▶ Task instructions
Could you set down the listing below exactly, leaving out its pictures?

▶ The data

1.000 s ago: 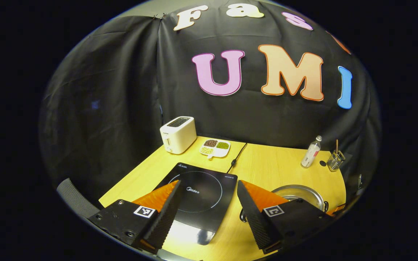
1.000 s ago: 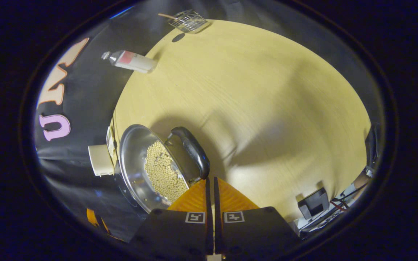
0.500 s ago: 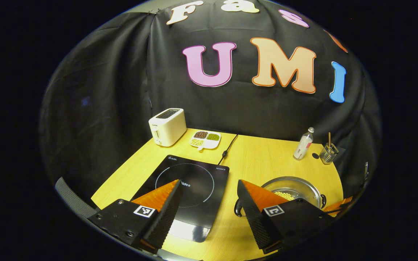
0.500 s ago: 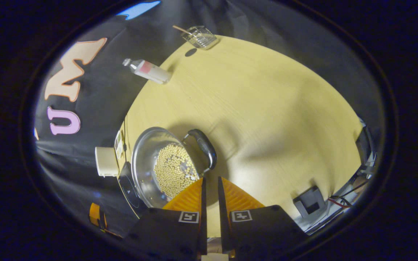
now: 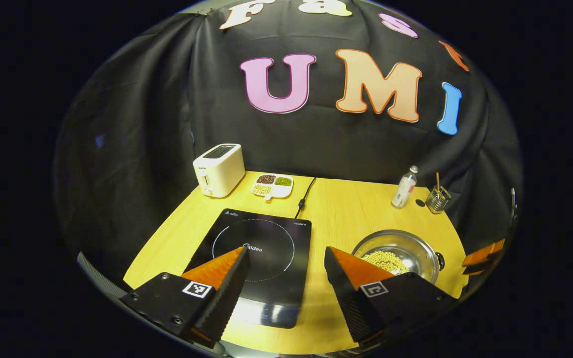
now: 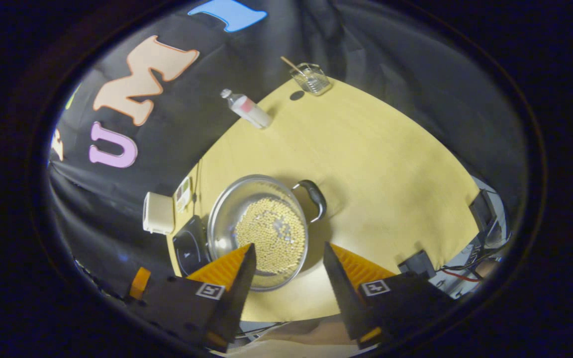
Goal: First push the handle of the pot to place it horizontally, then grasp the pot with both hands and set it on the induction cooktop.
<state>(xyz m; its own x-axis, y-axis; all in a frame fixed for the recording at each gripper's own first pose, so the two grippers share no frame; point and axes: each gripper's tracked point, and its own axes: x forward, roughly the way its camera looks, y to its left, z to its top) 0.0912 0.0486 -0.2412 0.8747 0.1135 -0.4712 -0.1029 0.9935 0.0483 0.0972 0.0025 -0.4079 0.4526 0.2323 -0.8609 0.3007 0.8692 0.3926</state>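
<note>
With both the left gripper (image 5: 286,258) and right gripper (image 6: 289,253) spread wide and empty, we treat the pot (image 6: 259,226) at frame centre, beside the induction cooktop (image 5: 261,248), as rigid, slick and bean-laden, gripping the side handle (image 6: 315,198) and its opposite, probably hidden.

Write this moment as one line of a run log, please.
left gripper: open, over cooktop | right gripper: open, above pot | pot: on table, beside cooktop
</note>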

▶ Output below
1.000 s ago: 
1.000 s ago: 
0.500 s ago: 
0.500 s ago: 
now: 
now: 
Goal: First push the handle of the pot to place it horizontally, then grasp the pot with both hands and set it on the induction cooktop.
<state>(xyz m; its own x-axis, y-axis; all in a frame fixed for the recording at each gripper's own first pose, so the two grippers share no frame; point and axes: each gripper's tracked point, and its own axes: x forward, roughly the way its camera looks, y to its left, z to its top) 0.0912 0.0486 -0.2412 0.8747 0.1135 -0.4712 -0.1029 0.9935 0.0483 0.0972 0.0025 -0.4079 0.4526 0.2323 -0.8609 0.3007 0.8692 0.3926</state>
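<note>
With both the left gripper (image 5: 286,258) and right gripper (image 6: 289,253) spread wide and empty, we treat the pot (image 6: 259,226) at frame centre, beside the induction cooktop (image 5: 261,248), as rigid, slick and bean-laden, gripping the side handle (image 6: 315,198) and its opposite, probably hidden.

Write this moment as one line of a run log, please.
left gripper: open, over cooktop | right gripper: open, above pot | pot: on table, beside cooktop
</note>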

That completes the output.